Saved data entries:
___
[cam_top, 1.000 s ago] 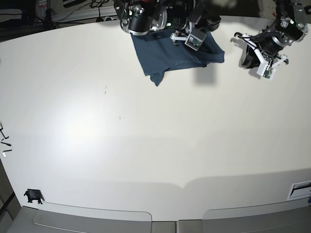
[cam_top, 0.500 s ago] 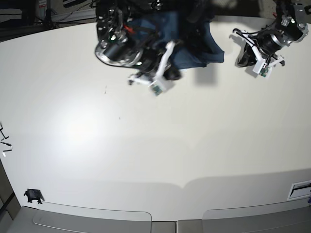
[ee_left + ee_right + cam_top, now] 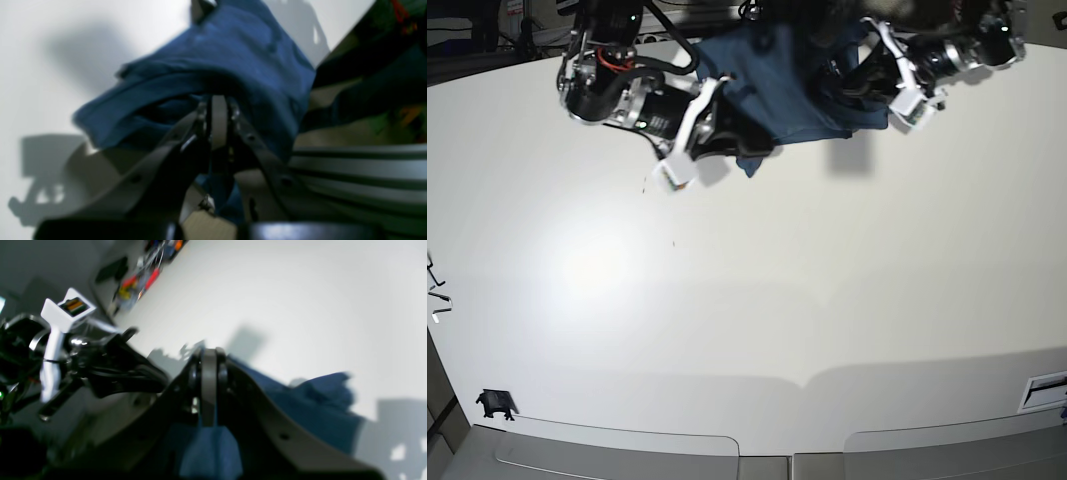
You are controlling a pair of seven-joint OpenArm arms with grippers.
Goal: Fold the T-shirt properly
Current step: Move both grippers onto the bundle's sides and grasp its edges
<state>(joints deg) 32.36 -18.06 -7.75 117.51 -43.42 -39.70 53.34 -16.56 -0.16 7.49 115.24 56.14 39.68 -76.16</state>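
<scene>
On my white table (image 3: 757, 300) the T-shirt (image 3: 787, 85) sits bunched at the far edge. My left fingers (image 3: 218, 113) are clenched on its fabric; my right fingers (image 3: 208, 373) are clenched on its other side.

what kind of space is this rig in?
Probably a robotics lab or workshop: a big bare white table, cables and tools cluttered past its far edge, and two arms working one blue T-shirt.
</scene>
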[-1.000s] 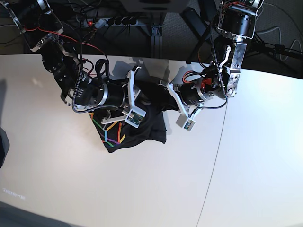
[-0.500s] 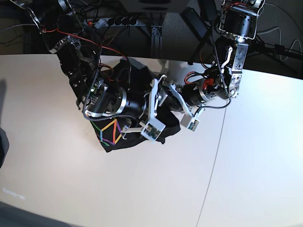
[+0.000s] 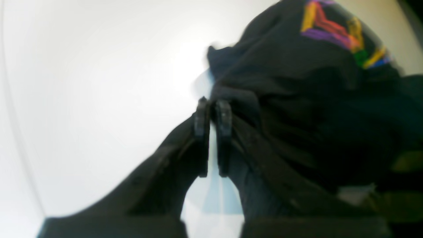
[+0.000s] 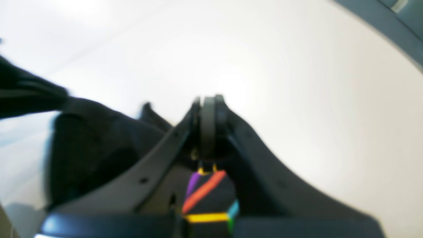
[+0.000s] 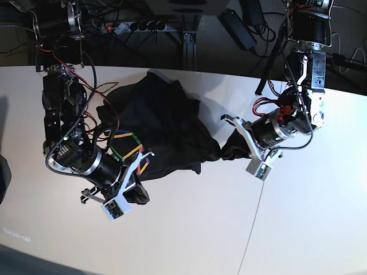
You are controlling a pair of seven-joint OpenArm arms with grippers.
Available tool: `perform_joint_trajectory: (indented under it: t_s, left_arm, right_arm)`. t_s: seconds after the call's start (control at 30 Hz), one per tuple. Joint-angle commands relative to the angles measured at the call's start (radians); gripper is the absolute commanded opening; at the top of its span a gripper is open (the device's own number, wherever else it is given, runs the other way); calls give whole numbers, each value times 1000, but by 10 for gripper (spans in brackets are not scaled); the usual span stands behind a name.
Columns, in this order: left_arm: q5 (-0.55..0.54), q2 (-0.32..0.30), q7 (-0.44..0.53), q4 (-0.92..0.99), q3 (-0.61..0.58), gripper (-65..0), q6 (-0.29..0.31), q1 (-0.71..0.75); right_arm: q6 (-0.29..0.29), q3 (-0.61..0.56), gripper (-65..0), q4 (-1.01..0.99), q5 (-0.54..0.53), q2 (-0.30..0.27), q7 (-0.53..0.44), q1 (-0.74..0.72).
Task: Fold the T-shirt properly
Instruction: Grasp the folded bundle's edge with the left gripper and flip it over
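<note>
A large black jersey T-shirt [image 5: 166, 129] with a rainbow line print lies bunched and unfolded on the white table [image 5: 189, 229], each end pinched by the clamped left gripper [image 3: 211, 110] and right gripper [image 4: 208, 109], folding barely begun.

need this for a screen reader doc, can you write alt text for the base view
Two robot arms stretch a crumpled black T-shirt between them on a white table. The right end effector pinches the corner with the rainbow print toward the table's front, while the left end effector grips the opposite edge. Cables and a power strip lie behind the table.
</note>
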State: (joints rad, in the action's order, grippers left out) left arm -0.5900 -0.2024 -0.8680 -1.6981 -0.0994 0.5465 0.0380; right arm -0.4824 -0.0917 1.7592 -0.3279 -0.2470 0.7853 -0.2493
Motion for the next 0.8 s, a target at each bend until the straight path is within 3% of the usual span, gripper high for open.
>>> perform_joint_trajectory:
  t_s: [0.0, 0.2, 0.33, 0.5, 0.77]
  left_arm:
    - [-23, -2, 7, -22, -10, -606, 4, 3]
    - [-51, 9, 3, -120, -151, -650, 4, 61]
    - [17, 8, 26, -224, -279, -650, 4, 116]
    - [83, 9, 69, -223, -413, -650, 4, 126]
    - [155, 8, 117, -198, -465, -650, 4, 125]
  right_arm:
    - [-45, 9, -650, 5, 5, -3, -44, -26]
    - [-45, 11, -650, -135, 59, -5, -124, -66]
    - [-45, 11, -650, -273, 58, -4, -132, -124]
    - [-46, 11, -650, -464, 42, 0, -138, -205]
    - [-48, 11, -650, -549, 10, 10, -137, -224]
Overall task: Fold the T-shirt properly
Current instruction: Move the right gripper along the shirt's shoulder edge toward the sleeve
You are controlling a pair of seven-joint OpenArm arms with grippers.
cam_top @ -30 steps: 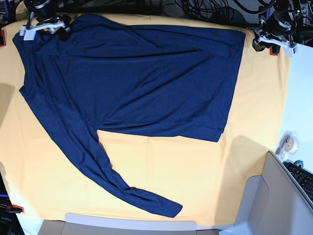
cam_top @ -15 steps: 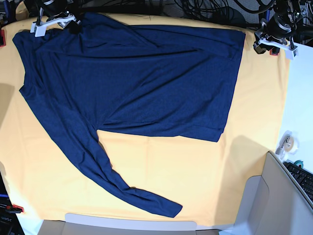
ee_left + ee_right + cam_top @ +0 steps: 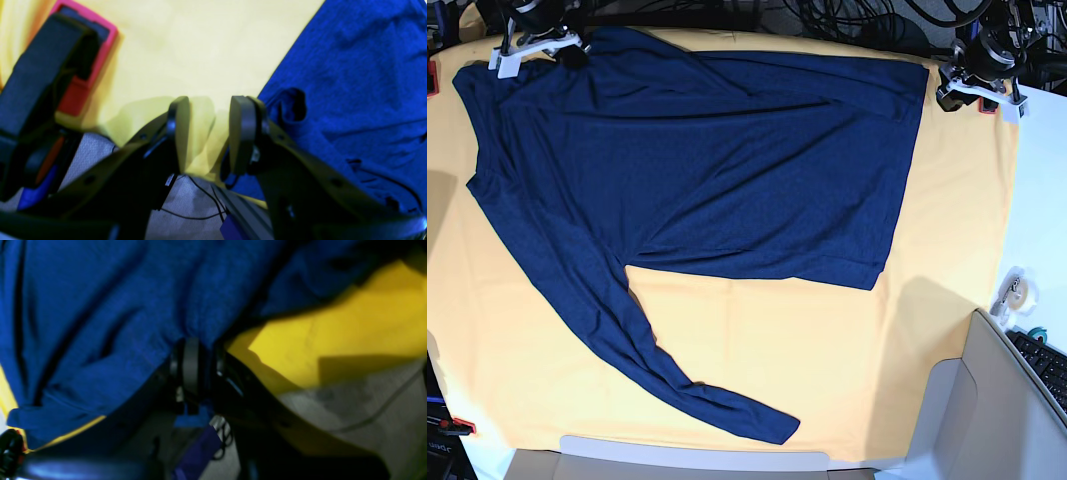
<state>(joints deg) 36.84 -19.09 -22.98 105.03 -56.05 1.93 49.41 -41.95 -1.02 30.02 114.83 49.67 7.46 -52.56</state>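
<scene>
Navy long-sleeved T-shirt (image 3: 707,170) spread flat on yellow table cloth (image 3: 827,350). Right gripper (image 3: 196,365) clamped on shirt edge. Left gripper (image 3: 208,133) parted, empty, beside hem corner.

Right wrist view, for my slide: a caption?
Right gripper shut on the T-shirt edge, above the yellow cloth.

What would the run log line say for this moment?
stage: grasping | right end effector: shut on T-shirt edge | left end effector: open over table cloth, beside shirt corner | shirt: spread flat, unfolded
</scene>
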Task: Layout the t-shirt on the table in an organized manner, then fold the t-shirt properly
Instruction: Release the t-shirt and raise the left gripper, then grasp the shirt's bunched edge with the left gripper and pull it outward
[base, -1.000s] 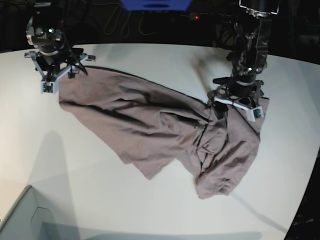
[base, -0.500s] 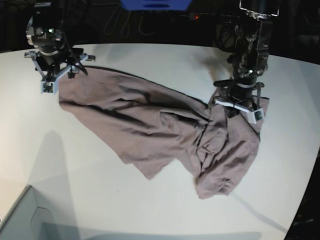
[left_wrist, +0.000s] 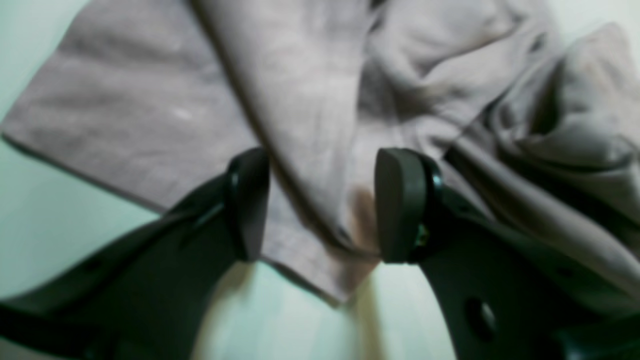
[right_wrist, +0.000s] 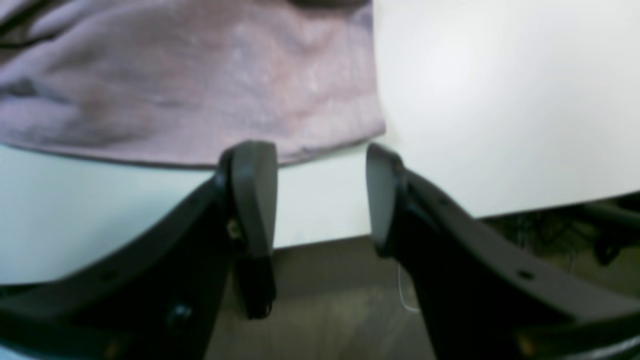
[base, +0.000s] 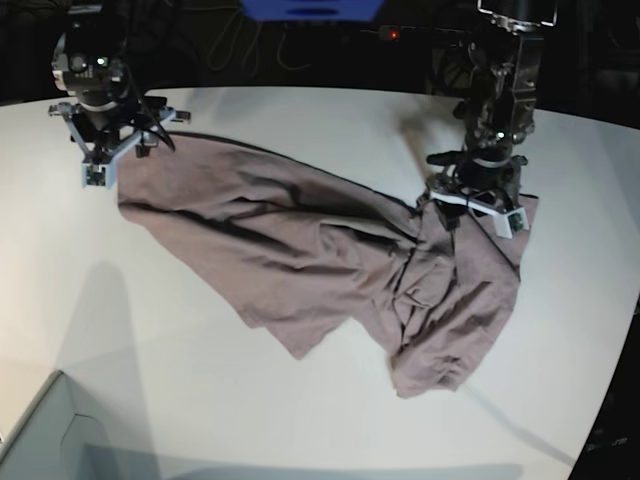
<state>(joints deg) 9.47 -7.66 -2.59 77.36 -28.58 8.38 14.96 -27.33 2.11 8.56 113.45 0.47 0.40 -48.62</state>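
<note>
The mauve t-shirt (base: 320, 250) lies crumpled in a diagonal band across the white table (base: 250, 400), bunched at its right end. My left gripper (base: 472, 212) hovers over that bunched end. In the left wrist view its jaws (left_wrist: 322, 165) stand open on either side of a raised fold of the shirt (left_wrist: 310, 90), without squeezing it. My right gripper (base: 118, 160) is at the shirt's far left corner. In the right wrist view it (right_wrist: 316, 150) is open and empty, with the shirt's hem corner (right_wrist: 200, 85) just beyond its fingertips.
A pale grey-green box corner (base: 40, 440) pokes in at the bottom left. The table's far edge runs right under my right gripper, with dark floor (right_wrist: 325, 300) beyond it. A blue object (base: 310, 8) sits at the top, behind the table.
My left gripper narrowed its jaws over the fold, then widened them again and rose slightly. The shirt has barely shifted. The right arm has not moved.
</note>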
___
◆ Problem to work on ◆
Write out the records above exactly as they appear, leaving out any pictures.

◆ Problem solution ◆
[cam_top, 1.000 s ago] 
[cam_top, 0.500 s ago] 
[ee_left + ee_right + cam_top, now] 
You are controlling a pair of seven-joint OpenArm arms with grippers.
Goal: Fold the T-shirt properly
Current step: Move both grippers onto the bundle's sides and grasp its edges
<state>(joints deg) 32.36 -18.06 -7.75 117.51 -43.42 -39.70 53.34 -16.56 -0.16 7.49 115.24 56.14 39.68 -76.16</state>
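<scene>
On my white table (image 3: 757, 300) the T-shirt (image 3: 787, 85) sits bunched at the far edge. My left fingers (image 3: 218, 113) are clenched on its fabric; my right fingers (image 3: 208, 373) are clenched on its other side.

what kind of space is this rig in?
Probably a robotics lab or workshop: a big bare white table, cables and tools cluttered past its far edge, and two arms working one blue T-shirt.
</scene>
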[-1.000s] 
[-0.500s] 
[+0.000s] 
[+0.000s] 
[+0.000s] 
You are controlling a pair of seven-joint OpenArm arms with grippers.
Available tool: `perform_joint_trajectory: (indented under it: t_s, left_arm, right_arm)`. t_s: seconds after the call's start (control at 30 Hz), one per tuple. Joint-angle commands relative to the angles measured at the call's start (radians); gripper is the absolute commanded opening; at the top of its span a gripper is open (the device's own number, wherever else it is given, runs the other way); calls give whole numbers, each value times 1000, but by 10 for gripper (spans in brackets are not scaled); the usual span stands behind a name.
Columns, in this order: left_arm: q5 (-0.55..0.54), q2 (-0.32..0.30), q7 (-0.44..0.53), q4 (-0.92..0.99), q3 (-0.61..0.58), gripper (-65..0), q6 (-0.29..0.31), q1 (-0.71..0.75); right_arm: q6 (-0.29..0.29), q3 (-0.61..0.56), gripper (-65..0), q4 (-1.01..0.99), q5 (-0.54..0.53), q2 (-0.30..0.27), q7 (-0.53..0.44), q1 (-0.74..0.72).
Task: Fold the T-shirt properly
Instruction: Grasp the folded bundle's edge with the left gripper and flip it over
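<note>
A large black jersey T-shirt [image 5: 166, 129] with a rainbow line print lies bunched and unfolded on the white table [image 5: 189, 229], each end pinched by the clamped left gripper [image 3: 211, 110] and right gripper [image 4: 208, 109], folding barely begun.

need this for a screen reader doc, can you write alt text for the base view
Two robot arms stretch a crumpled black T-shirt between them on a white table. The right end effector pinches the corner with the rainbow print toward the table's front, while the left end effector grips the opposite edge. Cables and a power strip lie behind the table.
</note>
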State: (joints rad, in the action's order, grippers left out) left arm -0.5900 -0.2024 -0.8680 -1.6981 -0.0994 0.5465 0.0380; right arm -0.4824 -0.0917 1.7592 -0.3279 -0.2470 0.7853 -0.2493
Motion for the next 0.8 s, a target at each bend until the straight path is within 3% of the usual span, gripper high for open.
>>> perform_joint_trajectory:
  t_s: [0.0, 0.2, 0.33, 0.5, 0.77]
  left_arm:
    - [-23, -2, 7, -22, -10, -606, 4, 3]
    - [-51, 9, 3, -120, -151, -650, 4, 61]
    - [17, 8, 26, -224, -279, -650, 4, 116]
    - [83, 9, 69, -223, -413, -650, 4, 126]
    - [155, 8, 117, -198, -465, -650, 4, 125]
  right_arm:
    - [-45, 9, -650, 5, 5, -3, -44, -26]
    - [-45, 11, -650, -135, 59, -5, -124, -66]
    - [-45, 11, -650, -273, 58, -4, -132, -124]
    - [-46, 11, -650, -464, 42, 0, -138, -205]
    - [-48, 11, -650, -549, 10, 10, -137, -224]
Overall task: Fold the T-shirt properly
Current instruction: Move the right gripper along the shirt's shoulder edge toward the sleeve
You are controlling a pair of seven-joint OpenArm arms with grippers.
cam_top @ -30 steps: 
cam_top @ -15 steps: 
ee_left + ee_right + cam_top @ +0 steps: 
<state>(joints deg) 36.84 -19.09 -22.98 105.03 -56.05 1.93 49.41 -41.95 -1.02 30.02 114.83 49.67 7.46 -52.56</state>
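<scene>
Navy long-sleeved T-shirt (image 3: 707,170) spread flat on yellow table cloth (image 3: 827,350). Right gripper (image 3: 196,365) clamped on shirt edge. Left gripper (image 3: 208,133) parted, empty, beside hem corner.

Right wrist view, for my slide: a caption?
Right gripper shut on the T-shirt edge, above the yellow cloth.

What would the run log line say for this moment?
stage: grasping | right end effector: shut on T-shirt edge | left end effector: open over table cloth, beside shirt corner | shirt: spread flat, unfolded
</scene>
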Task: Layout the t-shirt on the table in an organized manner, then fold the t-shirt properly
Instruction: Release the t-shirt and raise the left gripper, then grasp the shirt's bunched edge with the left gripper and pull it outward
[base, -1.000s] 
[base, -0.500s] 
[left_wrist, +0.000s] 
[right_wrist, +0.000s] 
[base, +0.000s] 
<state>(joints deg) 9.47 -7.66 -2.59 77.36 -28.58 8.38 14.96 -27.33 2.11 8.56 113.45 0.47 0.40 -48.62</state>
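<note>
The mauve t-shirt (base: 320, 250) lies crumpled in a diagonal band across the white table (base: 250, 400), bunched at its right end. My left gripper (base: 472, 212) hovers over that bunched end. In the left wrist view its jaws (left_wrist: 322, 165) stand open on either side of a raised fold of the shirt (left_wrist: 310, 90), without squeezing it. My right gripper (base: 118, 160) is at the shirt's far left corner. In the right wrist view it (right_wrist: 316, 150) is open and empty, with the shirt's hem corner (right_wrist: 200, 85) just beyond its fingertips.
A pale grey-green box corner (base: 40, 440) pokes in at the bottom left. The table's far edge runs right under my right gripper, with dark floor (right_wrist: 325, 300) beyond it. A blue object (base: 310, 8) sits at the top, behind the table.
My left gripper narrowed its jaws over the fold, then widened them again and rose slightly. The shirt has barely shifted. The right arm has not moved.
</note>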

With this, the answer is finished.